### AIM OF THE EXERCISE
Set down again exactly the lines of the listing below that fall between the line holding "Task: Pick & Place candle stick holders" and the line holding "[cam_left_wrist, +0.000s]", inclusive.

### SOURCE DATA
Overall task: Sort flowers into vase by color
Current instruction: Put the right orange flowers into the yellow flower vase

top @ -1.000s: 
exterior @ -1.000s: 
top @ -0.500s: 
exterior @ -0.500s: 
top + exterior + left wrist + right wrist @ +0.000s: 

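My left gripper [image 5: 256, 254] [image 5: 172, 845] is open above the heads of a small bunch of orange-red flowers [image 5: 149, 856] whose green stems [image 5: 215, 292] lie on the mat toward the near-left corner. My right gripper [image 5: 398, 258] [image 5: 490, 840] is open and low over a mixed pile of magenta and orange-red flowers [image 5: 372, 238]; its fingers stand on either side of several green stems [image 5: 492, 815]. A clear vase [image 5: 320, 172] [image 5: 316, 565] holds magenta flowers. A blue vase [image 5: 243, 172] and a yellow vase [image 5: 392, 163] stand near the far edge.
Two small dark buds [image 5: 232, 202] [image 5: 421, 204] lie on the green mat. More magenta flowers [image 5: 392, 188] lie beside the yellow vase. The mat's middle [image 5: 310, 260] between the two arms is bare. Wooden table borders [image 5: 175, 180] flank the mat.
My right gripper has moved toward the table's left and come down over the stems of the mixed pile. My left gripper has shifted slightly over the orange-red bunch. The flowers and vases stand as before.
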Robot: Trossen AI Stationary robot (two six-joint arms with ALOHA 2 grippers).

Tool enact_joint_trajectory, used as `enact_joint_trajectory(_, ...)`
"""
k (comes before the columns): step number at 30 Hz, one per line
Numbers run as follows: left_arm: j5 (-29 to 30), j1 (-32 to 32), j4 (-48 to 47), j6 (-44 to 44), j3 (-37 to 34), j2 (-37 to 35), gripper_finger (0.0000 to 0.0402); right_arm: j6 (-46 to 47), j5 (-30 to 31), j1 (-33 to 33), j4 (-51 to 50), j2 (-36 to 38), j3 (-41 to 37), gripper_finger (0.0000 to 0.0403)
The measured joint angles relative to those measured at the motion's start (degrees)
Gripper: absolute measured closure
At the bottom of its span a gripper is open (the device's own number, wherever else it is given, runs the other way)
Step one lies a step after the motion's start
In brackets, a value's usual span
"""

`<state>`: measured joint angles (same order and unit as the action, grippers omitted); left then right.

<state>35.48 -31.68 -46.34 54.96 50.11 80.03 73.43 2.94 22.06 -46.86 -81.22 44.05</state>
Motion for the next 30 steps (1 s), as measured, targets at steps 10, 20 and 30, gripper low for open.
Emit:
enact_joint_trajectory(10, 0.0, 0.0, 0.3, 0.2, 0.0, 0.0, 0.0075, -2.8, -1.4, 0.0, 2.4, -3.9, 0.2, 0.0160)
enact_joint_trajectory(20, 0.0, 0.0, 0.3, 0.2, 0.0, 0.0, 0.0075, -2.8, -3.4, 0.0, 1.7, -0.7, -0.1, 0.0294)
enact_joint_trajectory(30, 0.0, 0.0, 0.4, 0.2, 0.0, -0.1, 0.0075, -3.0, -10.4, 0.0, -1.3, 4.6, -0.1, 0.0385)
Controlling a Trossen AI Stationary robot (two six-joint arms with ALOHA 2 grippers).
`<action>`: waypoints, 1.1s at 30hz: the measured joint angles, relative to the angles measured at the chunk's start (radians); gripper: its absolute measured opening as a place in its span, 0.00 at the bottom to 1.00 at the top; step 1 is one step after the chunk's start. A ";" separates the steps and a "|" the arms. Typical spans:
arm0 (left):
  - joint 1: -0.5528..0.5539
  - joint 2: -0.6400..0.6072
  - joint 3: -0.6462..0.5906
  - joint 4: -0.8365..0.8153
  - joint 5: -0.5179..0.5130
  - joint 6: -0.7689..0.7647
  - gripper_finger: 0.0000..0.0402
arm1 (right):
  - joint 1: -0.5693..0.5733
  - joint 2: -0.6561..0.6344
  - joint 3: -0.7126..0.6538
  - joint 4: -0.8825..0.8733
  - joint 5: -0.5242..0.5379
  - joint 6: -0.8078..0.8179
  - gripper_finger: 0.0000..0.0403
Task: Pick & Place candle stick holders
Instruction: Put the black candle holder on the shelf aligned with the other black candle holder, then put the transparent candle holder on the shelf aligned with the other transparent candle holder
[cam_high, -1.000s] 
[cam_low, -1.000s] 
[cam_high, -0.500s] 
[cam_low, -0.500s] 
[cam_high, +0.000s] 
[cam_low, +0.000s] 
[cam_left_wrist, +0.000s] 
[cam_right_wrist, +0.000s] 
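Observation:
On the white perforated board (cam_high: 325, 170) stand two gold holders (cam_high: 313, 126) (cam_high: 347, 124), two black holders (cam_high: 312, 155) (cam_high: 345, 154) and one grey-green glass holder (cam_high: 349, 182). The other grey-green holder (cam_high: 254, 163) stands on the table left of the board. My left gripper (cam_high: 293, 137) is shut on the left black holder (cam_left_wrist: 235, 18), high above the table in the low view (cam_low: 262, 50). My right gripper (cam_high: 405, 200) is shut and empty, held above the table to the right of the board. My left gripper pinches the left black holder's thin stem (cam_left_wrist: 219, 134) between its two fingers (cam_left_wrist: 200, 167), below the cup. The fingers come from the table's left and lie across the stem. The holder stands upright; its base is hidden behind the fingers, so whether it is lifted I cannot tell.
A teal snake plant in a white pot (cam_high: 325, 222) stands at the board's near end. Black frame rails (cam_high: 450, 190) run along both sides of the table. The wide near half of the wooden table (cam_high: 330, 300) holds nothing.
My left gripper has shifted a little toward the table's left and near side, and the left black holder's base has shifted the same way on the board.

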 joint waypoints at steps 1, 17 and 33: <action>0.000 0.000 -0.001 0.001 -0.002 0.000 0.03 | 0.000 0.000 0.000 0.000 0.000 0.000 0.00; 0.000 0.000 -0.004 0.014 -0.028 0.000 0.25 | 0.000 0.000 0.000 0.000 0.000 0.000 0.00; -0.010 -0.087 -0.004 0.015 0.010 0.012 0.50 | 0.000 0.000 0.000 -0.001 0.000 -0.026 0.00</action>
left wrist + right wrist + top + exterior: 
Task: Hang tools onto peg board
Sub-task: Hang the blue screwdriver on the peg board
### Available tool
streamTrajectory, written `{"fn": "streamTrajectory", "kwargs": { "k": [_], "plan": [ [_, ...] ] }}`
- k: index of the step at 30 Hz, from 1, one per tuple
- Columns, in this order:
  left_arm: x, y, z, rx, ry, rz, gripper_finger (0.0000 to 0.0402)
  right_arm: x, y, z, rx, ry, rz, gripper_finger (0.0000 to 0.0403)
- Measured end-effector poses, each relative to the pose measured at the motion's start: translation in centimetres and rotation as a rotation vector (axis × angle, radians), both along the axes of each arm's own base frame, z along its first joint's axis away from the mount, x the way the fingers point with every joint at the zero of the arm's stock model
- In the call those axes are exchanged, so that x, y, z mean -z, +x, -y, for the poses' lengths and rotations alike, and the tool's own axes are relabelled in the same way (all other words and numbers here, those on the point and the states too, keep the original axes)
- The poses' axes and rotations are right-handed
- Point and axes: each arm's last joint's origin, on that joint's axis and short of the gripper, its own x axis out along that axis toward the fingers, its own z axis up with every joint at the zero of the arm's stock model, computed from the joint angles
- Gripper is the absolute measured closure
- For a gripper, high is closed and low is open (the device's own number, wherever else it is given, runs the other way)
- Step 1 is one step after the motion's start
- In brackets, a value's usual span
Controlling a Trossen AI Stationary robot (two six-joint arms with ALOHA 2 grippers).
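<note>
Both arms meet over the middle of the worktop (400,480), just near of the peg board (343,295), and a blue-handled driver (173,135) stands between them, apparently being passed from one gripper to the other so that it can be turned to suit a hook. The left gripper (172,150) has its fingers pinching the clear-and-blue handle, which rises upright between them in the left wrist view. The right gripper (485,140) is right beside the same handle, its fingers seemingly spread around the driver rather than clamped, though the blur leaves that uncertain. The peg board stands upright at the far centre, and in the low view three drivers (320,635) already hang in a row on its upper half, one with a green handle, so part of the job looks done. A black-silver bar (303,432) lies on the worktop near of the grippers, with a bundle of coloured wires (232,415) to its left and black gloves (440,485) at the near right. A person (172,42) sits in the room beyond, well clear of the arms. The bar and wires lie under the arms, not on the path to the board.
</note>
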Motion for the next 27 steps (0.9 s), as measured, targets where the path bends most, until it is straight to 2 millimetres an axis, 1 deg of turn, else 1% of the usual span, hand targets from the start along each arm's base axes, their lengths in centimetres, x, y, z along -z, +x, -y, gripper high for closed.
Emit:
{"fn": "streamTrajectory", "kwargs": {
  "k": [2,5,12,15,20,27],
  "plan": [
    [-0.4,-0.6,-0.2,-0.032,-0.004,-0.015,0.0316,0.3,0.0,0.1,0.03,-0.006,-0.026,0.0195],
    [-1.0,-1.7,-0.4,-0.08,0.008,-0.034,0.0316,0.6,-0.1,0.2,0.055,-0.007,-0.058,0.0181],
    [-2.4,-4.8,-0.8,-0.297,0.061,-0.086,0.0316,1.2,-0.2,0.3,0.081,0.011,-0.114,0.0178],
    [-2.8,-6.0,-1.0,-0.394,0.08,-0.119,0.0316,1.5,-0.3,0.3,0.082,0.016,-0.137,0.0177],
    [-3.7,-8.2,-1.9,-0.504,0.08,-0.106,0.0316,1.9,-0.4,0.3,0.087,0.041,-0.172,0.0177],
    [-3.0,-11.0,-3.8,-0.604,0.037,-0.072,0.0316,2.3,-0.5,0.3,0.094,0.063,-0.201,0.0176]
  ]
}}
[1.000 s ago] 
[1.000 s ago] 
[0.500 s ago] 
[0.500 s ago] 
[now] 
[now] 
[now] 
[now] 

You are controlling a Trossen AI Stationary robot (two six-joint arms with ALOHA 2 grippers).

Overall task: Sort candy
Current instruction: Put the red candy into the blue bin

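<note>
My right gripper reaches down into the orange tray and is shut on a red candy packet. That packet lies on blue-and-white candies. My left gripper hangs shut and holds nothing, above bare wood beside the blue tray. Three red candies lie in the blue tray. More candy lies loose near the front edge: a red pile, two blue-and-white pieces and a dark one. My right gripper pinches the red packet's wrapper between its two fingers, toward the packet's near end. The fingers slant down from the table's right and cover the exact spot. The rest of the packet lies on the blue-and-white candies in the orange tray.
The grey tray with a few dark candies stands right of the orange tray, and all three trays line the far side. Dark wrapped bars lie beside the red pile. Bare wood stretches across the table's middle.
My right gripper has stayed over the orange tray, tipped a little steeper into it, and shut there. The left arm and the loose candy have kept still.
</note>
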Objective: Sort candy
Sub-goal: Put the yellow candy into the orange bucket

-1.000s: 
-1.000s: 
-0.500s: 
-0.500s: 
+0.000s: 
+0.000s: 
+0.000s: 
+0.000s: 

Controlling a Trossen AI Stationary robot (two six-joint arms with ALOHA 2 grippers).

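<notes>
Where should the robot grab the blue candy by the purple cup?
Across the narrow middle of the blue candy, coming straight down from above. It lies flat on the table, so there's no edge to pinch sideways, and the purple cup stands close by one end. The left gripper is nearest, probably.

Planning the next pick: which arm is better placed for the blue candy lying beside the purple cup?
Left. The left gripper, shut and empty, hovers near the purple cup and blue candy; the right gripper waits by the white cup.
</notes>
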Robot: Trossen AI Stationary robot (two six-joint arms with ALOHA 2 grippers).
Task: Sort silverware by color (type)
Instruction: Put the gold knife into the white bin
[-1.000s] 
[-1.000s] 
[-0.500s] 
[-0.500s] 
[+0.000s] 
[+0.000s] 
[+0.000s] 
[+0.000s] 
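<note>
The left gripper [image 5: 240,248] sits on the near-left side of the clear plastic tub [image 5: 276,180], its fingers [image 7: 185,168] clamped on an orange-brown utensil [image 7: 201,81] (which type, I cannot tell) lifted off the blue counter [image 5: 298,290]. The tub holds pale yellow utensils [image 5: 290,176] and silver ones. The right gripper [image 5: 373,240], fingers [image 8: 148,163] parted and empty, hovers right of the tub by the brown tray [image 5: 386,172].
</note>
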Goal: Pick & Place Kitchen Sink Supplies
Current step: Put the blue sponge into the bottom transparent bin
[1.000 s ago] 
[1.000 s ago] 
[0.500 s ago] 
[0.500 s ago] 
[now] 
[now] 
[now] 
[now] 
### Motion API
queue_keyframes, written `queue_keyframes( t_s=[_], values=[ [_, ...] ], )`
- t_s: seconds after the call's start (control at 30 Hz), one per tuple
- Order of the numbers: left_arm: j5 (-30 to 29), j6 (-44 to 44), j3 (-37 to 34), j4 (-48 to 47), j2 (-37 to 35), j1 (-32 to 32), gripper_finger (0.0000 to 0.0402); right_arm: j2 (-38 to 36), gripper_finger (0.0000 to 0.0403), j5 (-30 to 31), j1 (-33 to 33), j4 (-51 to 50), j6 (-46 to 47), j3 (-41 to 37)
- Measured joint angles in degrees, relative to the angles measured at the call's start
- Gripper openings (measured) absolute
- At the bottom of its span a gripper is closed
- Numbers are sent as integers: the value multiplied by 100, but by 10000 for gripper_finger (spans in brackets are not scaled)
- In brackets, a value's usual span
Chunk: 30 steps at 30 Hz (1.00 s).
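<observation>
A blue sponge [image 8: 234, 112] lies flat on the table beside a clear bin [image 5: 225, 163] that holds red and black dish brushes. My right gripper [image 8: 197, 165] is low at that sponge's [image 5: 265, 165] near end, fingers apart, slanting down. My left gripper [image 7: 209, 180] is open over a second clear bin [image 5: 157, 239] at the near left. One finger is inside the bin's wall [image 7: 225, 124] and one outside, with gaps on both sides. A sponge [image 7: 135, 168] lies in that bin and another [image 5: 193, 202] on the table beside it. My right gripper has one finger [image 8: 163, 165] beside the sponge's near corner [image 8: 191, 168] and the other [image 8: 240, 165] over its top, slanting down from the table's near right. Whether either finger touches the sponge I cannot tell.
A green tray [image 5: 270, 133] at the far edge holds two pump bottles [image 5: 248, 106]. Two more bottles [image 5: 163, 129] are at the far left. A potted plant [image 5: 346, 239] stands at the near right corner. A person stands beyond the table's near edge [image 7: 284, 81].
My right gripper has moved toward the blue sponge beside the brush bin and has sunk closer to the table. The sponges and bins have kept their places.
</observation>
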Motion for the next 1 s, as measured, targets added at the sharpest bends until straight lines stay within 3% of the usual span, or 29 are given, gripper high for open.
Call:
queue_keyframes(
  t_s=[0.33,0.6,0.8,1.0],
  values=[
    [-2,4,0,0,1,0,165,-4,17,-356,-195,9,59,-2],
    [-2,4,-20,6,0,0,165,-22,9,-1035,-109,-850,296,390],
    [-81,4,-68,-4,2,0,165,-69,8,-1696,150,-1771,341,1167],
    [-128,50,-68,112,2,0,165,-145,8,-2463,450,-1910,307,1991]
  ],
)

### ANSWER TO THE PROBLEM
Task: Pick & Place candle stick holders
Instruction: Put the black candle holder on the shelf aligned with the other black candle holder, then put the transparent candle holder on the shelf aligned with the other transparent candle holder
[cam_high, -1.000s] 
[cam_low, -1.000s] 
[cam_high, -0.500s] 
[cam_low, -0.500s] 
[cam_high, +0.000s] 
[cam_low, +0.000s] 
[cam_left_wrist, +0.000s] 

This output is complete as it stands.